Posted By Sam, Houston, TX : 6:57 PM ET
hmmm.... let me see - in the 70's we were headed for an ice age, now we're headed for the hot age. Normal? A few billion years ago normal was REALLY hot. Millions of years ago palm trees, in what are now some of our coldest regions, were "normal". And just a few hundred years ago they cared for grape vineyards in northern Europe - but not today - it's just too cold.

I'm just a simple high school grad with some college, but I was smart enough to look this up: CO2 comprises .2 to .3 percent of the atmosphere's gases. It's estimated that humans create/cause about 5% of that. So, forget about our 5% of .3 percent - I want to know what we're gonna do about the other 95% of the of the .3 percent we have no control over?

Sorry - I don't buy it! Just let me know when we're headed the other direction again!

Oh by the way, I ran the Los Angeles Marathon (I was born and raised there) this past March. An article related to the Marathon casually mentioned how cool the temps are that time of the year in LA - that in fact over the past 10 years the temp in Los Angeles for that time of the year has dropped by 5-10 degrees......
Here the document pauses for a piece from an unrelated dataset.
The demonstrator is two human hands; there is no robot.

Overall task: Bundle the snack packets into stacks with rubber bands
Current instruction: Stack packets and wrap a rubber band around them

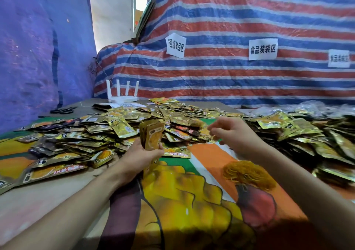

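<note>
- Your forearms reach over the printed cloth [182, 201] that covers the worktop.
- Just nearer you than your right hand lies a heap of rubber bands [247, 173].
- Your left hand [141, 154] grips an upright stack of snack packets [151, 134], fingers curled round its lower half.
- Your right hand [233, 132], beside the left and apart from it, has its fingers curled, pinching a thin rubber band [212, 136].
- Loose packets [96, 134] lie heaped beyond your hands and out to both sides.

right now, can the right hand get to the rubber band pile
Probably yes: the right hand hovers just beyond the rubber band pile, only bare cloth between them.
</note>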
Oh, and have you seen the rebutal movie to Al "the prophet" Gore? Do yourself a favor and see how it happens that million year old ice samples show readings of nearly 10 times the CO2 THEN than NOW - without any machines and very few humans. I'll close as I opened ...............hmmmmmmmmmm
Posted By mark, santa rosa, ca : 7:13 PM ET
It's worse than you think. Yes global warming is real. It is not a California thing, it's not a national thing it is truly global. The implications for all life is frightening. I googled "6th great extinction" and had numerous hits such as this one:

If we as a species don't act quickly, the thoughts that a pandemic as the only way of saving life as we know it are terrifyingly possible.

Posted By Bill Johns/ WA state : 7:35 PM ET
Wow, I hate to critize CNN, but please don't misunderstand "California, the state" with "Southern California, LA to more exact" where much of the pollution problems are. I invite you to come to Northern or Central California, where our climate has remained steady pretty much for 20 years. Mind if I refresh your memory that Central California is where the majority of the nation's produce comes from, so something is right.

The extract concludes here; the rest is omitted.